Task input:
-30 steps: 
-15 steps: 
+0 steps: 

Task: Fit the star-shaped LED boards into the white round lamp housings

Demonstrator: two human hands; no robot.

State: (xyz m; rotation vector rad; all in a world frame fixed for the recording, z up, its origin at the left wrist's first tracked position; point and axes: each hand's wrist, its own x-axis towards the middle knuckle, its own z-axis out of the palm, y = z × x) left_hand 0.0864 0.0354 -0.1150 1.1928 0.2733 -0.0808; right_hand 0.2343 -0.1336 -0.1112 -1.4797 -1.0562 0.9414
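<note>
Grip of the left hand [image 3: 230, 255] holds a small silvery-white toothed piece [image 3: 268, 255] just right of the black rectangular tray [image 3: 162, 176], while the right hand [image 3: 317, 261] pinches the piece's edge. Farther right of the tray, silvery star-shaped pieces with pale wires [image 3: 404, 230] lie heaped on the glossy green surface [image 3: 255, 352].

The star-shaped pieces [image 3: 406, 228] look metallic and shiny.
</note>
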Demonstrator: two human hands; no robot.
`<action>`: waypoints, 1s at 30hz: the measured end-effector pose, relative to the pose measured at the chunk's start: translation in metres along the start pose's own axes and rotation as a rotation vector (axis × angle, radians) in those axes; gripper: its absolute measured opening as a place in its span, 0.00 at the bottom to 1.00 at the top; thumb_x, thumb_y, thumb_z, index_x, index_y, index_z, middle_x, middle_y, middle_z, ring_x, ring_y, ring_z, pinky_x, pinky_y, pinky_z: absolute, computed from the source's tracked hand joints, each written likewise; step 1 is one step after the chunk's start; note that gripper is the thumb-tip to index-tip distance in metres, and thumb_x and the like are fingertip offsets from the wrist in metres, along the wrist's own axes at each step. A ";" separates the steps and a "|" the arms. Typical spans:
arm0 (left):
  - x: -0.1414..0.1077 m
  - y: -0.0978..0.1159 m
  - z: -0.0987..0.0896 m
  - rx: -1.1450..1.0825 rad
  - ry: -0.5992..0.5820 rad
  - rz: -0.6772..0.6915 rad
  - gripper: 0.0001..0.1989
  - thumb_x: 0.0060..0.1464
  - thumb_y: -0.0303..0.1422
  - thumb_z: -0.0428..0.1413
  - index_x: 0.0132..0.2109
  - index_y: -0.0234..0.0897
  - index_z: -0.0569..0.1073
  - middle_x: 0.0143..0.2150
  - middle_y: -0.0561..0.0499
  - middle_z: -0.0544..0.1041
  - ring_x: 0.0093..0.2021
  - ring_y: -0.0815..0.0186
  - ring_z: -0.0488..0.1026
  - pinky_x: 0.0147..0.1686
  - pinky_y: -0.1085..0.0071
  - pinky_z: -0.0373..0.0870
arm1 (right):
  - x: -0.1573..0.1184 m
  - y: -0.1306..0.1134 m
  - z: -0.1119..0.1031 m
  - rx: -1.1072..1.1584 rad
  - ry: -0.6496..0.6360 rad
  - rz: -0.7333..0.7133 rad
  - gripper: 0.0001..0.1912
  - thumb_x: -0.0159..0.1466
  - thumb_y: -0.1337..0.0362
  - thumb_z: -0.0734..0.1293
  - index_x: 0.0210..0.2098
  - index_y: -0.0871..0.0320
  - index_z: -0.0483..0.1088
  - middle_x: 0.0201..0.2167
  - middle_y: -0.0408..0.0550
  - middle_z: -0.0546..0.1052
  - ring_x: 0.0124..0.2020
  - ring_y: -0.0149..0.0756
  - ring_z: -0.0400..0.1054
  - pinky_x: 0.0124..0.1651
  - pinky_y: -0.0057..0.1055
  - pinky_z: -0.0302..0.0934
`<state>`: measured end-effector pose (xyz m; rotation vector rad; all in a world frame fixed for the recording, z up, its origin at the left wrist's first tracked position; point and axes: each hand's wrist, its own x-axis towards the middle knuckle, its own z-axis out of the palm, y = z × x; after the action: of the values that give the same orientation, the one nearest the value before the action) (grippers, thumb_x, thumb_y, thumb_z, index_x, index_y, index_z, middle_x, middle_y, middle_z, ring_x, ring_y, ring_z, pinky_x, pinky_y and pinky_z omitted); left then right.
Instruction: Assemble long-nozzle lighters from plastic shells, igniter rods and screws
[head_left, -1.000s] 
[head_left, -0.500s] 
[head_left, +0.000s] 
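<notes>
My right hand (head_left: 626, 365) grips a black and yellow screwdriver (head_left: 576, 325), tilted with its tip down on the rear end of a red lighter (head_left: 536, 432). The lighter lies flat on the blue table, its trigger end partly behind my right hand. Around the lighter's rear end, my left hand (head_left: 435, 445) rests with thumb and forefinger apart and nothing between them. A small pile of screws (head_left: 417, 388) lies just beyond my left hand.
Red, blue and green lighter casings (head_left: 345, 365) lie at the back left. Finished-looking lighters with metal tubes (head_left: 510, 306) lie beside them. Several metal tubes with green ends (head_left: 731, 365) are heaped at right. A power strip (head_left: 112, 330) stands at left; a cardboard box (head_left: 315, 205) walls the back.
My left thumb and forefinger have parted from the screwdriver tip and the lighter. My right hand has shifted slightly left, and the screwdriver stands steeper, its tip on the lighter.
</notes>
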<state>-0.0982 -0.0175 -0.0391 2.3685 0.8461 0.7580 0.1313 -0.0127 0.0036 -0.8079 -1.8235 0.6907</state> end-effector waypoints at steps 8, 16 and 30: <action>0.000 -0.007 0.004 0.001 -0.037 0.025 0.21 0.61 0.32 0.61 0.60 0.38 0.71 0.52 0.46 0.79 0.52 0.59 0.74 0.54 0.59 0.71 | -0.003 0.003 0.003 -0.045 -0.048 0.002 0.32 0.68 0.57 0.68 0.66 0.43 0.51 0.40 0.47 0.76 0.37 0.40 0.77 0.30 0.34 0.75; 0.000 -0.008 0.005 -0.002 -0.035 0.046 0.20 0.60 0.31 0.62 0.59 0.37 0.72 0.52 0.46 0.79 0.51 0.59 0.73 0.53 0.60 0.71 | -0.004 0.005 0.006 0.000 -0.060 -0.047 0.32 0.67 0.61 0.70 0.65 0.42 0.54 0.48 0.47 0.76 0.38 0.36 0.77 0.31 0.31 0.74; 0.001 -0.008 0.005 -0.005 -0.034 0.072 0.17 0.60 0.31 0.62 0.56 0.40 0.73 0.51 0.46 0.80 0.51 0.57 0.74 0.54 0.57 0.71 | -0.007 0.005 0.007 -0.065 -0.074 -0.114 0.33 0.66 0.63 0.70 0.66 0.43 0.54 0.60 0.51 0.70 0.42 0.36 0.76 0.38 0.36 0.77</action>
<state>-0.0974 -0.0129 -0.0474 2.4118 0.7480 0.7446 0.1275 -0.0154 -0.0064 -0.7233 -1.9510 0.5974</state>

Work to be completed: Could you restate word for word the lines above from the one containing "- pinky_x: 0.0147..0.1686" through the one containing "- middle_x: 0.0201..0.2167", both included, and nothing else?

Exercise answer:
  - pinky_x: 0.0147..0.1686
  - pinky_y: -0.1085..0.0071
  - pinky_z: -0.0373..0.0870
arm1 (right):
  - x: -0.1573..0.1184 m
  - y: -0.1306..0.1134 m
  - z: -0.1119..0.1031 m
  - rx: -1.1072..1.1584 rad
  - ry: -0.6496..0.6360 rad
  - rz: -0.7333..0.7133 rad
  - gripper: 0.0001..0.1912
  - thumb_x: -0.0159..0.1466
  - thumb_y: -0.1337..0.0362
  - thumb_z: -0.0734..0.1293
  - index_x: 0.0210..0.2098
  - index_y: -0.0871..0.0320
  - index_z: -0.0483..0.1088
  - middle_x: 0.0201..0.2167

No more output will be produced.